What it’s like to recover physically and emotionally from a miscarriage, which Meghan Markle described as ‘carrying an almost unbearable grief’
- Meghan Markle revealed Wednesday that she experienced a pregnancy loss in July, saying the loss means "carrying an almost unbearable grief."
- Physical recovery from a miscarriage can vary widely but is typically short-term, while emotional recovery can be long-lasting.
- Research shows 29% of women who experienced a pregnancy loss had PTSD symptoms one month later.
- Visit Insider's homepage for more stories.
In a year marked by losses of life, jobs, and what was known as "normalcy," Meghan Markle suffered one painfully familiar to as many as 1 in 4 women: the loss of a pregnancy.
In a New York Times essay published Wednesday, the Duchess of Sussex wrote that she experienced a miscarriage in July, sensing right away that sharp pain in her side wasn't right. "I knew, as I clutched my firstborn child, that I was losing my second," she wrote.
Markle didn't reveal how far along she was in her pregnancy, or any medical details about experience, but she did describe the emotional pain as "an almost unbearable grief, experienced by many but talked about by few."
Few also talk about recovery from a miscarriage, both physical and emotional, perhaps because it's less tangible to onlookers and even loved ones than a broken bone or death in the family. But for many women, healing from the experience is long-lasting.
"Just like the loss of a loved one, women often report getting hit by waves of grief and tearfulness for years after the loss," Haley Neidich, a licensed mental health professional who specializes in maternal mental health and has experienced a miscarriage herself, told Insider. "Getting pregnant again and having another baby does not erase the pain."
Bleeding and cramping are common after a miscarriage
The physical recovery from a miscarriage varies widely, influenced by factors including how far along a woman was in her pregnancy and whether any medical intervention was needed to remove the tissue.
Some women pass the pregnancy naturally at home, for example, and some need or opt for medication, which stimulates the tissue to come out and can come with side effects like nausea, diarrhea, or chills.
Others undergo a procedure, a dilation and curettage, to remove the tissue, which is invasive and, as with passing the pregnancy naturally, comes with a low risk of hemorrhage and infection.
Still, the American College of Obstetricians and Gynecologists' practice guidelines note that serious complications from a miscarriage is are rare.
Keep an eye on your temperature after a pregnancy loss
After a loss, Kaiser Permanente recommends getting lots of rest, especially for the first 24 hours, keeping tabs on your temperature, expecting some bleeding and cramping like a period for a few days, and avoiding sex until the bleeding has stopped.
Call your doctor if you run a temperature over 100° F, bleed more heavily than the heaviest day of a normal period, experience cramping after day three, or any severe pain.
Many women are physically capable of returning to work the day after even the most invasive management option, though emotionally, they may not want to.
Miscarriage can trigger PTSD
While miscarriage is a common condition medically speaking, and some women move on relatively unfazed or even relieved, for many, the experience can be uniquely isolating and searingly painful.
Research has shown that 29% of women who experienced a pregnancy loss, either from a miscarriage or ectopic pregnancy, had PTSD symptoms one month after that loss.
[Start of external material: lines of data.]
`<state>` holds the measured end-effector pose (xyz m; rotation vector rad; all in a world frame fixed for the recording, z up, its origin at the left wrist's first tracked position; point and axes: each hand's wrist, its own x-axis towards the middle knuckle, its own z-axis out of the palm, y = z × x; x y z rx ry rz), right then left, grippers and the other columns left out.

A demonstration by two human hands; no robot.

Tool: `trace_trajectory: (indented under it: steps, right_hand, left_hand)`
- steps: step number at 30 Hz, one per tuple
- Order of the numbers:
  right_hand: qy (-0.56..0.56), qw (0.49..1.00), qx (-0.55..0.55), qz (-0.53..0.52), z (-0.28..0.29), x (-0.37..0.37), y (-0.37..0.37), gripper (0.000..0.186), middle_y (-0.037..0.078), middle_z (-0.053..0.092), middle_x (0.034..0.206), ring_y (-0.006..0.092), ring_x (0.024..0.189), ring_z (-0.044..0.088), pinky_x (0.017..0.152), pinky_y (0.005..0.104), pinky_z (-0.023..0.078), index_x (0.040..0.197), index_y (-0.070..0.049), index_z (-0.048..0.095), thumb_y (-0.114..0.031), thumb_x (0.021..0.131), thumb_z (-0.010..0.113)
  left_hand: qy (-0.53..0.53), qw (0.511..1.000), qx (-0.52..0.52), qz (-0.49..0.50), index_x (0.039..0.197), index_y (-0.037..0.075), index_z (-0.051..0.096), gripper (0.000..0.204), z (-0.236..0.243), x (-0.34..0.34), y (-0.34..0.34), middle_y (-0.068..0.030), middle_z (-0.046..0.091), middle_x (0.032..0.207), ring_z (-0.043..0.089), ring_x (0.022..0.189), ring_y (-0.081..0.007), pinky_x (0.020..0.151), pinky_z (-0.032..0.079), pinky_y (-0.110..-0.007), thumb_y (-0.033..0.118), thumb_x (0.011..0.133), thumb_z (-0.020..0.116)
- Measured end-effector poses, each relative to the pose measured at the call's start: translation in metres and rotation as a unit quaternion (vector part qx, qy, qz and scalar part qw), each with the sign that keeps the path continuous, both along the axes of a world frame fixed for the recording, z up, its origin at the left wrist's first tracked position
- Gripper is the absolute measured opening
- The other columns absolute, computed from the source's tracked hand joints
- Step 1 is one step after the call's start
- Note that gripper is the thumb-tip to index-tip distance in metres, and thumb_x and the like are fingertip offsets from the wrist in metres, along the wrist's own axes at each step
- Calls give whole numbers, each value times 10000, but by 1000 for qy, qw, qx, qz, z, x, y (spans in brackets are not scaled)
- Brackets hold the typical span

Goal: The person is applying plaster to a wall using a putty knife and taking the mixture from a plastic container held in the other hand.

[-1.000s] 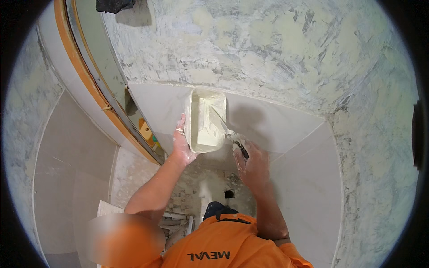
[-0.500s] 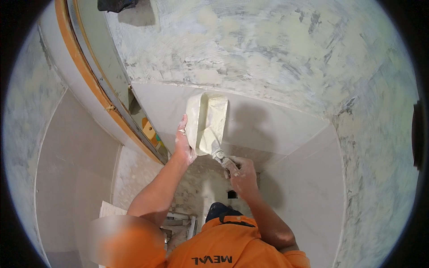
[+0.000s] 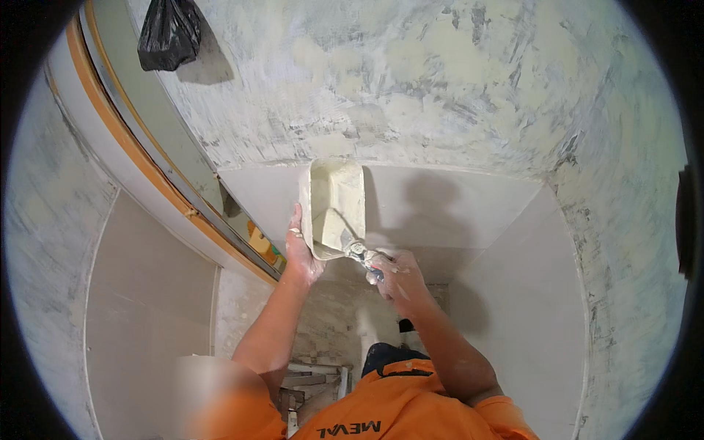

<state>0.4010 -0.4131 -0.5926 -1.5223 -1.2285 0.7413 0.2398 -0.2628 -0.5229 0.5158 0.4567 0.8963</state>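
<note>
My left hand (image 3: 299,253) grips the left side and near end of a cream plastic mud pan (image 3: 305,202), its thumb along the outer wall. Pale putty (image 3: 331,220) coats the pan's inside and rim. My right hand (image 3: 400,279) is closed round the handle of a putty knife (image 3: 357,251). The knife's blade reaches over the near right rim into the pan, its tip against the putty. White smears cover the knife's neck and the fingers of both hands.
Ahead rises a patchy skim-coated wall (image 3: 411,95) above smooth light panels (image 3: 381,198). A black plastic bag (image 3: 170,37) hangs at upper left, beside an orange-edged frame (image 3: 139,169). Yellow items (image 3: 260,242) show past the frame. Below stands what looks like a metal ladder (image 3: 315,378).
My view has tilted upward, bringing more of the black bag in. The knife blade, covered with putty before, now shows grey metal and sits lower against the pan's near end.
</note>
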Motion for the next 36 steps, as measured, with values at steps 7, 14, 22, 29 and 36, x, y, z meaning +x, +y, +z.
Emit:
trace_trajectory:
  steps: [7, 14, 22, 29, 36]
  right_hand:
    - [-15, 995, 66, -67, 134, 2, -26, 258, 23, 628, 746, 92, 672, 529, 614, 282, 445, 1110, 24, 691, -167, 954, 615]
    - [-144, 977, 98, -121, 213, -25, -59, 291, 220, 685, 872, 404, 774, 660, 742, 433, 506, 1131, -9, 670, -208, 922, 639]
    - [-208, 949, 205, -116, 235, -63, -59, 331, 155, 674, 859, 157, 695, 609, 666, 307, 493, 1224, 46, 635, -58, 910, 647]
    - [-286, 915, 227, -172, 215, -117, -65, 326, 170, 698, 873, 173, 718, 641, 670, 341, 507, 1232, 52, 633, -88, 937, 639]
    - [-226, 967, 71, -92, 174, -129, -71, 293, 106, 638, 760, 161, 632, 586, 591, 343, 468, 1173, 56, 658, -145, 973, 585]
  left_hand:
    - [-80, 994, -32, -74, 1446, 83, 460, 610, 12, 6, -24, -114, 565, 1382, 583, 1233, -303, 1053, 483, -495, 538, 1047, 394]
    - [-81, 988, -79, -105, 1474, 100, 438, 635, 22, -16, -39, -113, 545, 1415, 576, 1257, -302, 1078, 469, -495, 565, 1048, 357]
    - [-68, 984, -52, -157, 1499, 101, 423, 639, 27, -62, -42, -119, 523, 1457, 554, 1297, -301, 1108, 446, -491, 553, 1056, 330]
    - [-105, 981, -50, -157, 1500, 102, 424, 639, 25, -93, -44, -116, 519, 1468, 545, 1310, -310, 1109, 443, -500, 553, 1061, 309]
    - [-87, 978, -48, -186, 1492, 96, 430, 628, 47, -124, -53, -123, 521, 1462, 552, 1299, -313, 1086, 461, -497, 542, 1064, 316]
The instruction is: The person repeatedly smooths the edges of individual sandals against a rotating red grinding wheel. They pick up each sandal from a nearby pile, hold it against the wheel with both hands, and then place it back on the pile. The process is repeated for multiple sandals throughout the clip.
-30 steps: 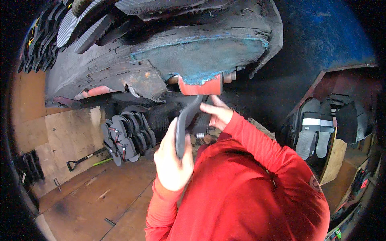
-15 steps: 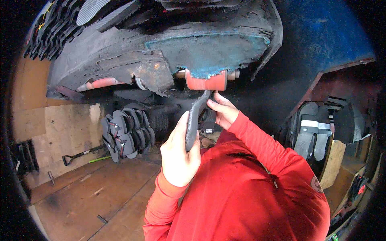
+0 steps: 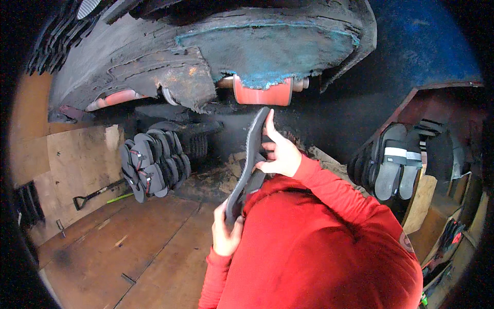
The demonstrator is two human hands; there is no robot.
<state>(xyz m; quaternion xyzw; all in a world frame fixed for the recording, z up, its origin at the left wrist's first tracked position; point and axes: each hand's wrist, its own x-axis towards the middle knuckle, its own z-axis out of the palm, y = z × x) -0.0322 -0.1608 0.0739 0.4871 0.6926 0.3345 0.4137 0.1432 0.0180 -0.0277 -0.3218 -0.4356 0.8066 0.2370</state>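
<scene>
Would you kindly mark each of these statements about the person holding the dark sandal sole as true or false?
1. Both hands hold the dark sole. True: the left hand grips its lower end and the right hand its upper part.
2. The sole lies flat on the wooden floor. False: it is held up on edge, its top near the red roller.
3. A row of dark sandals stands to the person's left. True.
4. The person wears blue sleeves. False: the sleeves are red.
5. A black-handled tool lies on the wooden floor. True.
6. The sandals with pale straps are on the left. False: they are on the right.
</scene>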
Additionally, 24% of these women had anxiety, and 11% had moderate to severe depression one month after pregnancy loss.
Comparatively, 13% of women who had healthy pregnancies reported having moderate to severe anxiety and 2% reported having moderate to severe depression one month after giving birth.
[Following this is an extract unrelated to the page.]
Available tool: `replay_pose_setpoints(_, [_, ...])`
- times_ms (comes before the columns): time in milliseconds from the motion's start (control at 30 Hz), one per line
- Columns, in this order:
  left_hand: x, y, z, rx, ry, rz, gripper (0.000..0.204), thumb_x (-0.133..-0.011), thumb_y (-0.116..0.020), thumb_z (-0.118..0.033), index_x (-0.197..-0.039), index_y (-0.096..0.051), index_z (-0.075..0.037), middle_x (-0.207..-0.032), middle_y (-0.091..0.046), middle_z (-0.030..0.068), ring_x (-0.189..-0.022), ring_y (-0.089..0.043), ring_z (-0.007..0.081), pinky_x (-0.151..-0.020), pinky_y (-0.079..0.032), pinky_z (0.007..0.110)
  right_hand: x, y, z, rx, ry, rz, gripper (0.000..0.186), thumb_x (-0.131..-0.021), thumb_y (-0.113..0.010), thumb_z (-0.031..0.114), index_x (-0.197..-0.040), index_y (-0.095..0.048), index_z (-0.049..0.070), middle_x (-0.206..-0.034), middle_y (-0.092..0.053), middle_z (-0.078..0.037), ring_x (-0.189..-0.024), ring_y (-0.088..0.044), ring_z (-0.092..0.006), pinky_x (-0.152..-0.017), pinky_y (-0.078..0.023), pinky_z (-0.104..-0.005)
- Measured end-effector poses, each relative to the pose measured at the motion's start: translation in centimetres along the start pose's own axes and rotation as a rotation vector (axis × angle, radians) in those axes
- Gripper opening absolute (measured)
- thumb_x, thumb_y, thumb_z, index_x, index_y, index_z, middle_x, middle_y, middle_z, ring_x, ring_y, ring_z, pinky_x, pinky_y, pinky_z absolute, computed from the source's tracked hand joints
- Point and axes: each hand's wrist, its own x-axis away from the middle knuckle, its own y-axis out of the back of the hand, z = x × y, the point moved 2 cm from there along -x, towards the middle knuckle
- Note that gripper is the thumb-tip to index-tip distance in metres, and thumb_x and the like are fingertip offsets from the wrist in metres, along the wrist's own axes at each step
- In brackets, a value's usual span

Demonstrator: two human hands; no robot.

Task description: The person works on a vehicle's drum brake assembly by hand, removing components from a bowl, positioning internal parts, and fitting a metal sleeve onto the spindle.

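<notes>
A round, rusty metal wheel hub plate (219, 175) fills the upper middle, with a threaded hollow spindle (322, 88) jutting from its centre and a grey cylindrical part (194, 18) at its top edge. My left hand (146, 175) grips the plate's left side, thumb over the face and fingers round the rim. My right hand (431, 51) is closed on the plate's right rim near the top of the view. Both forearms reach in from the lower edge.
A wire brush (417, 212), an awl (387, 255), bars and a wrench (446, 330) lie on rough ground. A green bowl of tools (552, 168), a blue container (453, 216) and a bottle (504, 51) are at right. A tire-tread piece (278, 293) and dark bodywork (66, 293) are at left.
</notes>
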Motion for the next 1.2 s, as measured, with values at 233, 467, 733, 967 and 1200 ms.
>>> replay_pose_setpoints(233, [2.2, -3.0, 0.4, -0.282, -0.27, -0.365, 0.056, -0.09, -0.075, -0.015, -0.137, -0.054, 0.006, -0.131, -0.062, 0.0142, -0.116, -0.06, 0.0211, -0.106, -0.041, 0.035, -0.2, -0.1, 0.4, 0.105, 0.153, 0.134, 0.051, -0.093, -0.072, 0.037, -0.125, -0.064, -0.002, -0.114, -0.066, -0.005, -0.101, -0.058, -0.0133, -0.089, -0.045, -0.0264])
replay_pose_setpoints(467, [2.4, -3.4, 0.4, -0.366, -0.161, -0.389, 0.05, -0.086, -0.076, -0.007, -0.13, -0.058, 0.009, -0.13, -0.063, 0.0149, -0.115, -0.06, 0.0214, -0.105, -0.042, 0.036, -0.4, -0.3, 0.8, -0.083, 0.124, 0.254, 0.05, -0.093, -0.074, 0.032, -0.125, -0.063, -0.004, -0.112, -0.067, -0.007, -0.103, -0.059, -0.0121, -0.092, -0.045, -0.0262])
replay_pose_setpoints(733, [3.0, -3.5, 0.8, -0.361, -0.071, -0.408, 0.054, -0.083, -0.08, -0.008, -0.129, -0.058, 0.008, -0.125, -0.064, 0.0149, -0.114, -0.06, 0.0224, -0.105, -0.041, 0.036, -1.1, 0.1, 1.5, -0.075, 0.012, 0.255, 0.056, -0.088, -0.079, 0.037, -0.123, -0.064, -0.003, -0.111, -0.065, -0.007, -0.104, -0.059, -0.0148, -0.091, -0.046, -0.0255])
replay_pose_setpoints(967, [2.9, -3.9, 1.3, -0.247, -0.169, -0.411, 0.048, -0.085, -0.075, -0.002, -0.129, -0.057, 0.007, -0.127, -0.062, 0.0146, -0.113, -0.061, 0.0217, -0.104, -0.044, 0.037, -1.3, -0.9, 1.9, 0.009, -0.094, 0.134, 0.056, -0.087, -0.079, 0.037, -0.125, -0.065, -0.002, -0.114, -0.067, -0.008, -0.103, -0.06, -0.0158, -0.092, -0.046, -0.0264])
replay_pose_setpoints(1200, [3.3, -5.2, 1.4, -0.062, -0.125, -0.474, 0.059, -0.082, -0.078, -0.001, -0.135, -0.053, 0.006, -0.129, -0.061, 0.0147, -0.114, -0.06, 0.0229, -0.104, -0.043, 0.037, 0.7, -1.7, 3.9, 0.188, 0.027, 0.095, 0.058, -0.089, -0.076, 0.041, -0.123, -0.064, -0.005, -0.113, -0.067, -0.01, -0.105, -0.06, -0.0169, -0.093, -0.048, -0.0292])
The emotional pain can last years or a lifetime
"As a woman you change from the day you find out you're pregnant until the day you deliver, whether it be pre- or full-term," Zara, a North Carolina woman who experienced a pregnancy loss at age 19 in 2018 and asked to use her first name only to protect her privacy, told Insider. "Nothing in the world can prepare you for the type of emptiness that comes with a pregnancy loss."
The drop in hormones can exacerbate the emotional lows, too, as can the medical treatment itself. For Neidich, healing from "a dehumanizing experience with a medical practitioner" she experienced during the procedure took more work in therapy than healing from the loss itself.
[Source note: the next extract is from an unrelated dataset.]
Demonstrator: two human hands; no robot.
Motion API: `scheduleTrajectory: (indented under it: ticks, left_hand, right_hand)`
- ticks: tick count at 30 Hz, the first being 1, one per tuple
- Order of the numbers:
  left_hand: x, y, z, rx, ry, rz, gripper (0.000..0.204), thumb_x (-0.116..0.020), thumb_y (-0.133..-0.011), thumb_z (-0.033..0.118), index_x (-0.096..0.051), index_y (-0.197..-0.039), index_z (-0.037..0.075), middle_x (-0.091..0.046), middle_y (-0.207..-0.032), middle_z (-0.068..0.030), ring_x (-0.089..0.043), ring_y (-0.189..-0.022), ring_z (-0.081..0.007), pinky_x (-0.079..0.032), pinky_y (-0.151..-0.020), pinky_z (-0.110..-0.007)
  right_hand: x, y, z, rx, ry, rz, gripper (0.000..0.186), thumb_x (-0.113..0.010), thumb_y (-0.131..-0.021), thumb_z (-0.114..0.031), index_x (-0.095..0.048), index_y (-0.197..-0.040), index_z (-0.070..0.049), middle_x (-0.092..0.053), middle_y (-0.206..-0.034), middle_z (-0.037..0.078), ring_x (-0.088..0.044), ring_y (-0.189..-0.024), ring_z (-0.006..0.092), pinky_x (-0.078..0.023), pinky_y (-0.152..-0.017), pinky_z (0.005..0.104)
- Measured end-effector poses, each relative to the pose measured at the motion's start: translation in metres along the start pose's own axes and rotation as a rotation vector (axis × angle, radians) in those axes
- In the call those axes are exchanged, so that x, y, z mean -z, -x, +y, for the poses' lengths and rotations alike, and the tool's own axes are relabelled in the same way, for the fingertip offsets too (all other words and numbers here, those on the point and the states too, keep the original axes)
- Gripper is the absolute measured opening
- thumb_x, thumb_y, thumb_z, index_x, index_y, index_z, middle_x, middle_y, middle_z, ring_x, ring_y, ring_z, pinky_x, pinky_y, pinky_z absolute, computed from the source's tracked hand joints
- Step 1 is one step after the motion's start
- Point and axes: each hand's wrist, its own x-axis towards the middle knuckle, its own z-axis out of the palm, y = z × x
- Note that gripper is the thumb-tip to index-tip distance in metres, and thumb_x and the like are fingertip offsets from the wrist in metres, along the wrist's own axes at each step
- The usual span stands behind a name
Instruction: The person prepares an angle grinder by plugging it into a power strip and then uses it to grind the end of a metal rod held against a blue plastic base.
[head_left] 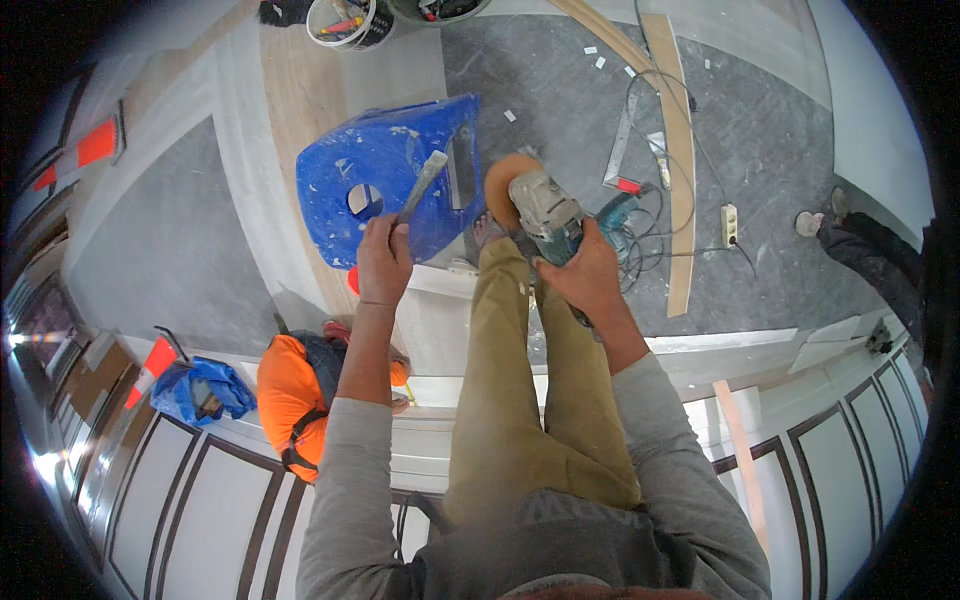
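Observation:
My left hand (384, 252) is closed round a narrow grey metal chisel (424, 186), its flat, wider end pointing up and away from me. Gripped in my right hand (590, 275) is a dusty angle grinder (546, 208) with an orange-brown disc (506, 184) at its far end. The disc faces the chisel, and a gap shows between them. Below and behind the chisel stands a blue plastic container (335, 150), spattered with white and with a round hole in it. Whether the disc is spinning, I cannot tell.
A person in an orange top (290, 395) crouches at my left; another person's legs (870, 250) show at far right. Cables, a power strip (729, 225), a teal power tool (618, 218), a square (620, 150) and a long board (682, 200) lie right. A tool bucket (350, 25) stands ahead.

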Motion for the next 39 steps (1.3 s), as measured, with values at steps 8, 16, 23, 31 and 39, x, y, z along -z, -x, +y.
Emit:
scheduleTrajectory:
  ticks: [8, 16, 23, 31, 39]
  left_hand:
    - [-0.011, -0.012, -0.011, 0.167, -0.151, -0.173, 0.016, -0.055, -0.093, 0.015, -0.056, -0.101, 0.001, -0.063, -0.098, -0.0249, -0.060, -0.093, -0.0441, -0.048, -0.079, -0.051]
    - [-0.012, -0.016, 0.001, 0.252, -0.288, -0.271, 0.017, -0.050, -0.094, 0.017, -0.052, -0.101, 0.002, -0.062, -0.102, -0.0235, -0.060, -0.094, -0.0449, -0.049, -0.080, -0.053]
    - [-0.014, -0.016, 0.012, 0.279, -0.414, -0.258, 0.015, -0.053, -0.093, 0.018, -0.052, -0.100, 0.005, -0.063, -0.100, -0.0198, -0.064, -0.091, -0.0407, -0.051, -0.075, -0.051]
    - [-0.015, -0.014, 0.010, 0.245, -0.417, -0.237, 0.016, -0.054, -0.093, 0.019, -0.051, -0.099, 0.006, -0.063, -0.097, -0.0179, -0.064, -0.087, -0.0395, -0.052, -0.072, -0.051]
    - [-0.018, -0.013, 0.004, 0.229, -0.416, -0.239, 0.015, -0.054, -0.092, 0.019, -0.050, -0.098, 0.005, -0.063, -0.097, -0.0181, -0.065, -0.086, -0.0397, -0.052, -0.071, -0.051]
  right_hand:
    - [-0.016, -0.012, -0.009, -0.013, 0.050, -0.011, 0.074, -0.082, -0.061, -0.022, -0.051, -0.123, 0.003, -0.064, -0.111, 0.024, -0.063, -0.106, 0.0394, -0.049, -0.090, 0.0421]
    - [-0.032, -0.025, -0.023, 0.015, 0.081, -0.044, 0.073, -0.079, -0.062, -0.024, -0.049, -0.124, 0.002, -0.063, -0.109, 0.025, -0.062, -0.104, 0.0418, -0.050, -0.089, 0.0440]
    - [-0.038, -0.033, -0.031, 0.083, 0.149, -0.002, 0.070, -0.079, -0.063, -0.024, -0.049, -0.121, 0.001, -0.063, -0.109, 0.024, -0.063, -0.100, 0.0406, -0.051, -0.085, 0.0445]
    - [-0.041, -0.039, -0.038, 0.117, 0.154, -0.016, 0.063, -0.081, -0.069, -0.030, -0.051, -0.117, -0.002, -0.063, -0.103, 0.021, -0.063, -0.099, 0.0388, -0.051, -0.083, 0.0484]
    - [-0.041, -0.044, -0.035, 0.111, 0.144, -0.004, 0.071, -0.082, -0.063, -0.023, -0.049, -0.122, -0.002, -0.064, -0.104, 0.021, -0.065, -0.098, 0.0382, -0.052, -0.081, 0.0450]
"This experience of compounding trauma is very common and is rarely talked about," she said, recommending Postpartum Support International (PSI) as a resource.
Neidich also advised people around someone who's grieving a pregnancy loss allow them to do so rather than saying things like, "You will get pregnant again!" or, "Everything happens for a reason!" That "makes the grieving person feel more alone and invalidates their emotional experience," she said.
Zara said what most helped her move through her grief was talking to another couple who had experienced a miscarriage. She's now pregnant again, but some of the pain, plus anxiety about whether she will lose this pregnancy too, remains.
"I am here to say, it gets better," she said. "It might take a month or even a year, but I know that whatever you went through is something that made you 10 times stronger."